- EXERCISE OBJECTIVE:
Taking the data below line by line, count those that include the word "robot" and report the number alone.

- DATA:

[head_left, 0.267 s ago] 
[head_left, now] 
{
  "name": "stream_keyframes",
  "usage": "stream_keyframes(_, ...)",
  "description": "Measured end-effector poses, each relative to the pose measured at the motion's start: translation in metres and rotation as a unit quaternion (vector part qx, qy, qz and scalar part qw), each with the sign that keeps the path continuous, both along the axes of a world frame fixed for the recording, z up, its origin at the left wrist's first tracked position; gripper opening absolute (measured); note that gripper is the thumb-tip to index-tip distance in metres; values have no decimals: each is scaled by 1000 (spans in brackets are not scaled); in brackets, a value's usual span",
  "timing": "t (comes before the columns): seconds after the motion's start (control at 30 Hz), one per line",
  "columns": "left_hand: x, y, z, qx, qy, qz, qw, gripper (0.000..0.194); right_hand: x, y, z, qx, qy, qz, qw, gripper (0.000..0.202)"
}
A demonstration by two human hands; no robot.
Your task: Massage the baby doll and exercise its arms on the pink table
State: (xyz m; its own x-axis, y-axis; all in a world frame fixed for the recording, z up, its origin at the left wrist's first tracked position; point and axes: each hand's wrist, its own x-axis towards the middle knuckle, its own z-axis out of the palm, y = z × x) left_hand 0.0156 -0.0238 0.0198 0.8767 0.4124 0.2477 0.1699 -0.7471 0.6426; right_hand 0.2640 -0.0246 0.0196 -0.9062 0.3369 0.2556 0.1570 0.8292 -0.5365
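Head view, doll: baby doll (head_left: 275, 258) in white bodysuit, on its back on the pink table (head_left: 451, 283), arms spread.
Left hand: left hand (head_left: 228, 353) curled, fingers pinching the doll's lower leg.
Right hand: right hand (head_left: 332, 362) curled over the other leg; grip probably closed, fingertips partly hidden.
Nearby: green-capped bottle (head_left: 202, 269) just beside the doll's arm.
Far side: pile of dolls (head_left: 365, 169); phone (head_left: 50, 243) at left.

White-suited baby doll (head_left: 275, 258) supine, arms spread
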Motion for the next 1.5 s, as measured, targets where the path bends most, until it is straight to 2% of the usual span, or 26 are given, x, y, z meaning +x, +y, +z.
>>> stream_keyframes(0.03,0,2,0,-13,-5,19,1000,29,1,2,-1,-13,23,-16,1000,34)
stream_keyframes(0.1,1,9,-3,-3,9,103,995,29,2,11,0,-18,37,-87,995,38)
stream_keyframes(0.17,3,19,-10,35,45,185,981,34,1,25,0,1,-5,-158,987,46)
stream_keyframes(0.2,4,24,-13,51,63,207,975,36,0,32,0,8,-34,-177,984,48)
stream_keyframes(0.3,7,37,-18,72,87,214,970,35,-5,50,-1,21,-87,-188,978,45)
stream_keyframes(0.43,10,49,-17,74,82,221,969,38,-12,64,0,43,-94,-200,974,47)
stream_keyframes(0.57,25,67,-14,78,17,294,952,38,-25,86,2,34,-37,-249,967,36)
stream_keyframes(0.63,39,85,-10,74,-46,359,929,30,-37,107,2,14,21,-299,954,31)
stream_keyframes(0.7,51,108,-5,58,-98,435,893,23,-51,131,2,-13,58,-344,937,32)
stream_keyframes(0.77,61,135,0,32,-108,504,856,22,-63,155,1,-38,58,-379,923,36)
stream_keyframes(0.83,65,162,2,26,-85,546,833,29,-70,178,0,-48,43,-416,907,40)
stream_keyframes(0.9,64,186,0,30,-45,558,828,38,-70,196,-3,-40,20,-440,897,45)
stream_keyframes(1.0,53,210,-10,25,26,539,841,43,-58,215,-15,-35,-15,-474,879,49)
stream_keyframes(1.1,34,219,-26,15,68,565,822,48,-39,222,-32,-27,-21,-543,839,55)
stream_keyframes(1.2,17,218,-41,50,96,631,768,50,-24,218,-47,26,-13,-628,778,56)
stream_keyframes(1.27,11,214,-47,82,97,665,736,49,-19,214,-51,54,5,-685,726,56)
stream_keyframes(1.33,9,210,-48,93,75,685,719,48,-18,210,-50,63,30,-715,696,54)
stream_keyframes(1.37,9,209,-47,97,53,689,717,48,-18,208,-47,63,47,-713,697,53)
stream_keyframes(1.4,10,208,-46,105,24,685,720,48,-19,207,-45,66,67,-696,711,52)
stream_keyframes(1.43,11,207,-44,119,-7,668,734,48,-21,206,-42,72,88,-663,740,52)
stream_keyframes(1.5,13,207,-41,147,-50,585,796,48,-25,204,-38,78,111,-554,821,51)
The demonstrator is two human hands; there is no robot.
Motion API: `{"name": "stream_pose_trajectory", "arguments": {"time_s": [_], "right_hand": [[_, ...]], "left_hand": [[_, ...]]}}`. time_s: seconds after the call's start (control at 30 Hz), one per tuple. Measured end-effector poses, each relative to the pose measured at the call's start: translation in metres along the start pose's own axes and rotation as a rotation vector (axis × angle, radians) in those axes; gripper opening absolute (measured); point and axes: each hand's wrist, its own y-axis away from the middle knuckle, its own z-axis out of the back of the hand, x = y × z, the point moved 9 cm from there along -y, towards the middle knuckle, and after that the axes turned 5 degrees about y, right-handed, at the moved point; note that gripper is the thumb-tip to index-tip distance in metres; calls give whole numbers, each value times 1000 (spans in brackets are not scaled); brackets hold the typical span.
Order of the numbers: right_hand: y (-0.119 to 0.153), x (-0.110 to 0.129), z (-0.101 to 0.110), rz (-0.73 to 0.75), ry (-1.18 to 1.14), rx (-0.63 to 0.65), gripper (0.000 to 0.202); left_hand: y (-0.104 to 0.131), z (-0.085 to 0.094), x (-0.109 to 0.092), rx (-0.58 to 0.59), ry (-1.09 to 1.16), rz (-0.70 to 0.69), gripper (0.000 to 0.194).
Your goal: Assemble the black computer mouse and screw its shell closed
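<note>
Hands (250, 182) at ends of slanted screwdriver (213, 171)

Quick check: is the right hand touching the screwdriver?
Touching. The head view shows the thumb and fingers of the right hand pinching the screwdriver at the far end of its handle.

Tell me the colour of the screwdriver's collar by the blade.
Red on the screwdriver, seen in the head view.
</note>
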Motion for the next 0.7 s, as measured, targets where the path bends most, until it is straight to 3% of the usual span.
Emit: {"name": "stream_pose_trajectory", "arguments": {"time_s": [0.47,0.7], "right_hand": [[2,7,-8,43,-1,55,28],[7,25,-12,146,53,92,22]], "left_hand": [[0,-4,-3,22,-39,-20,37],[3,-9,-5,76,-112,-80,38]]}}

- WRITTEN ANSWER:
2